▶ [What you need to do]: Return the full listing, keeping every line exactly as it is.

▶ [Input data]:
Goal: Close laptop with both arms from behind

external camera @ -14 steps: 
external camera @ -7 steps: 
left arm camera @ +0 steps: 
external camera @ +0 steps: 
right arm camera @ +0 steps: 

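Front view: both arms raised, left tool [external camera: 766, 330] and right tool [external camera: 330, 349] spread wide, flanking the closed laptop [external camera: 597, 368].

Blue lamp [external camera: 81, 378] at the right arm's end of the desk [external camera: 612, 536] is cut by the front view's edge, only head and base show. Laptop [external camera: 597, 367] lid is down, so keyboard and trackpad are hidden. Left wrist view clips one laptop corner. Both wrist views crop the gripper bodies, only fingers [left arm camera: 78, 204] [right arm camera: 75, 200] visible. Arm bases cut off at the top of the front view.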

▶ [Reply to the exercise]:
Goal: Close laptop with both arms from behind

external camera @ -14 steps: 
external camera @ -7 steps: 
left arm camera @ +0 steps: 
external camera @ +0 steps: 
right arm camera @ +0 steps: 

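Front view: both arms raised, left tool [external camera: 766, 330] and right tool [external camera: 330, 349] spread wide, flanking the closed laptop [external camera: 597, 368].

Blue lamp [external camera: 81, 378] at the right arm's end of the desk [external camera: 612, 536] is cut by the front view's edge, only head and base show. Laptop [external camera: 597, 367] lid is down, so keyboard and trackpad are hidden. Left wrist view clips one laptop corner. Both wrist views crop the gripper bodies, only fingers [left arm camera: 78, 204] [right arm camera: 75, 200] visible. Arm bases cut off at the top of the front view.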

There is no more to the output, and the exercise is done.